Records from a dataset

= Beginning of Section =

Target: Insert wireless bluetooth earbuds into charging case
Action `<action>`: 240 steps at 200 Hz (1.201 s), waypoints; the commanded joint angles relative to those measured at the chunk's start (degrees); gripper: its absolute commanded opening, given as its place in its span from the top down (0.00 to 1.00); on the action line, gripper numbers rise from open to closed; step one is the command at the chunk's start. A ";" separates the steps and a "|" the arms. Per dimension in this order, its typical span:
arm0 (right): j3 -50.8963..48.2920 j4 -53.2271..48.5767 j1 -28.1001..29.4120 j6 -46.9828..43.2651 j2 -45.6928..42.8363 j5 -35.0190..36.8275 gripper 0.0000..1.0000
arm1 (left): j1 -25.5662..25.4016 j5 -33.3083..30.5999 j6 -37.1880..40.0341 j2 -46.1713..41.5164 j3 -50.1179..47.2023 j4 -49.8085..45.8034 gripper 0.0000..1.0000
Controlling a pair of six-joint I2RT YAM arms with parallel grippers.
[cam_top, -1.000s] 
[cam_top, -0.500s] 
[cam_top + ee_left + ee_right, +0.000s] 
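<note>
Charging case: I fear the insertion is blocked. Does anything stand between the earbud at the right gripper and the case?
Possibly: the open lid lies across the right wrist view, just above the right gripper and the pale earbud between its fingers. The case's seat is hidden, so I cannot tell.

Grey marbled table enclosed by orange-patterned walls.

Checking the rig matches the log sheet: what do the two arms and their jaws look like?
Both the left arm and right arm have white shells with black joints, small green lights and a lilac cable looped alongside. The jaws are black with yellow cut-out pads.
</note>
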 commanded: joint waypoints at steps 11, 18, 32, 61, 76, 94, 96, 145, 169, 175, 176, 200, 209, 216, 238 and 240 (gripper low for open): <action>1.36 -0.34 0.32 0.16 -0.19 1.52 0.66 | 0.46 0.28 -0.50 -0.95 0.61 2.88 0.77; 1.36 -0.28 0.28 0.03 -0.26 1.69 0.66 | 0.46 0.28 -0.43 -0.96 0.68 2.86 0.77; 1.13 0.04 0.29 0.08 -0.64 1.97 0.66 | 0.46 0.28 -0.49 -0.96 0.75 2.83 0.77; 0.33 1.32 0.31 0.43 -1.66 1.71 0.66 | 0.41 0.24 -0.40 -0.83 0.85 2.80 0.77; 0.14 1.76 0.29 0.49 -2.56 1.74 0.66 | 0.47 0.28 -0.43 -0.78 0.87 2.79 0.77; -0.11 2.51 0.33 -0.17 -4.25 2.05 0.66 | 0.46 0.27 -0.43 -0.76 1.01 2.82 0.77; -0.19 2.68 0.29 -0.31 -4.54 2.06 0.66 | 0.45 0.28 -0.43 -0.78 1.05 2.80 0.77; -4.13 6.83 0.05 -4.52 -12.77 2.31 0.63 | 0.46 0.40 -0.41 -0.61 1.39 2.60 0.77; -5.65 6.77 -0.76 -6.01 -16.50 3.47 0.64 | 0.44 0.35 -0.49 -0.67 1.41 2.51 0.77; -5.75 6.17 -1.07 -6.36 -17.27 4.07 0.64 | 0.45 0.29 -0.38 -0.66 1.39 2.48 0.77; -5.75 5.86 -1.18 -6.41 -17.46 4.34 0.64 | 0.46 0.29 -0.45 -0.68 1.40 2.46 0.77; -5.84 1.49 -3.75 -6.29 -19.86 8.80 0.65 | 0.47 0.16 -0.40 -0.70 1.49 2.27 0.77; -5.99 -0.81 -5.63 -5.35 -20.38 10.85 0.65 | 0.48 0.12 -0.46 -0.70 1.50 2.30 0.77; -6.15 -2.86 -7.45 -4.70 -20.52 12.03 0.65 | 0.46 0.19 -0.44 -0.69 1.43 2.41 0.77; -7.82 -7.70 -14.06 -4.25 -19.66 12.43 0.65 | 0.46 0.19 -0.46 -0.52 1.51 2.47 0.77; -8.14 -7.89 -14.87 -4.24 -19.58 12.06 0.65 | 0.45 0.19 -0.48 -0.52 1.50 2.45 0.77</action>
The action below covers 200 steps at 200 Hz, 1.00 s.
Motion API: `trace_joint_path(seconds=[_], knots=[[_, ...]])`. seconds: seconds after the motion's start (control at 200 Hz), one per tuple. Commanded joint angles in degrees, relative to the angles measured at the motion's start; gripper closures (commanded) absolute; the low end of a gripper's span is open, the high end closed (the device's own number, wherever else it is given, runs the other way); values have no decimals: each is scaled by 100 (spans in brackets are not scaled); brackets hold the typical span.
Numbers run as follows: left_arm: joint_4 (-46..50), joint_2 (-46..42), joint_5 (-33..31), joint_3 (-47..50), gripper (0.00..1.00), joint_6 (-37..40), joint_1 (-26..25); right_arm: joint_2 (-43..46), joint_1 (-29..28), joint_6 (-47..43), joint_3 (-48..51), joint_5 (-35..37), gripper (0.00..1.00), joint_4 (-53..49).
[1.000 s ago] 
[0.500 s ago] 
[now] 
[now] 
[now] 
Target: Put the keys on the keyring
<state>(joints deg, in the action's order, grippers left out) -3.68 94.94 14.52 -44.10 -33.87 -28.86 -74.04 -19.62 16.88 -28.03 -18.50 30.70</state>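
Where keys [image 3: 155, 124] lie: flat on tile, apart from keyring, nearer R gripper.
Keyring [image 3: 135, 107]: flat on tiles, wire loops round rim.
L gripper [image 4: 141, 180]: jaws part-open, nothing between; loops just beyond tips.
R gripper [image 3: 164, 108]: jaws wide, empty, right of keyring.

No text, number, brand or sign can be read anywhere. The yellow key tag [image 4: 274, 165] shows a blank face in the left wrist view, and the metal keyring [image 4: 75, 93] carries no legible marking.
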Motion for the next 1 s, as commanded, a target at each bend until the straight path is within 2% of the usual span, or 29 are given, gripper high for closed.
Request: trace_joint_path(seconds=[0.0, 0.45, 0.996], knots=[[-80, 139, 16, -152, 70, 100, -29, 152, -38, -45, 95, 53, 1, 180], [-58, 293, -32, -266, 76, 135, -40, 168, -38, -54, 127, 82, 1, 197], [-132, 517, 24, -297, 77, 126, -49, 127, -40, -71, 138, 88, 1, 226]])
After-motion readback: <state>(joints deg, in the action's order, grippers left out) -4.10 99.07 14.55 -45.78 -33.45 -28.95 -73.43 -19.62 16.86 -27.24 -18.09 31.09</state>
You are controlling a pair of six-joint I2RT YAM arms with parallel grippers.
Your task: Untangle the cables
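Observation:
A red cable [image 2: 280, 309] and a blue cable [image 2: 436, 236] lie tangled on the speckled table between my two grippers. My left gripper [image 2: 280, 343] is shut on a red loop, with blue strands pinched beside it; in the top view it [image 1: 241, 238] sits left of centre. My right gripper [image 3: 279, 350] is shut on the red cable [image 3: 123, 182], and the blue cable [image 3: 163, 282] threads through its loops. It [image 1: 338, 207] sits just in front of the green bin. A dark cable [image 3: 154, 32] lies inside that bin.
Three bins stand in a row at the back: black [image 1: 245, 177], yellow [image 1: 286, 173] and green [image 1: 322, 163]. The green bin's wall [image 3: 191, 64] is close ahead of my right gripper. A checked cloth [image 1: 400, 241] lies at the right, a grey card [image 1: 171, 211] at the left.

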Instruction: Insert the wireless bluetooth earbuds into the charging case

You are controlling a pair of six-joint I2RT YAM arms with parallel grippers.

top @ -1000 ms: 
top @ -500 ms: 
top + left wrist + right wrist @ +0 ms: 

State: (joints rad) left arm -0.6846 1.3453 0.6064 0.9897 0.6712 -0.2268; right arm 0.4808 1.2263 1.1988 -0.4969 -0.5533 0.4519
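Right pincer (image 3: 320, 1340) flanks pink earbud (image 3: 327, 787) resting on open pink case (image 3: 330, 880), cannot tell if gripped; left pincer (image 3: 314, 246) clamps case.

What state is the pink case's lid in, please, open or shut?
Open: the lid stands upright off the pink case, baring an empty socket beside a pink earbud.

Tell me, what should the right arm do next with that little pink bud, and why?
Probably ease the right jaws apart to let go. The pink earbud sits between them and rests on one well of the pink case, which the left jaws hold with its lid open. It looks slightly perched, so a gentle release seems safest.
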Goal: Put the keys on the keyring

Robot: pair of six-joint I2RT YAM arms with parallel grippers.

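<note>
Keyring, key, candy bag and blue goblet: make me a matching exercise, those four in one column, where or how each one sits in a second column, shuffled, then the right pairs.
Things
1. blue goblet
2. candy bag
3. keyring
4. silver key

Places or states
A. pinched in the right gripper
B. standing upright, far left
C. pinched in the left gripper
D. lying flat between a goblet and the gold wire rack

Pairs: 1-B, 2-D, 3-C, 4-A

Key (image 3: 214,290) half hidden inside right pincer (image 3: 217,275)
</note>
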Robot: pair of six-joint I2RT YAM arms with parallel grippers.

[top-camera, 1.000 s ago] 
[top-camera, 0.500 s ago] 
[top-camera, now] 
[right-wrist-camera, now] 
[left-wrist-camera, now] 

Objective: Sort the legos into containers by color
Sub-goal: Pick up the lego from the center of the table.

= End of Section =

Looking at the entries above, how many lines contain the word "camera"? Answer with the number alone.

5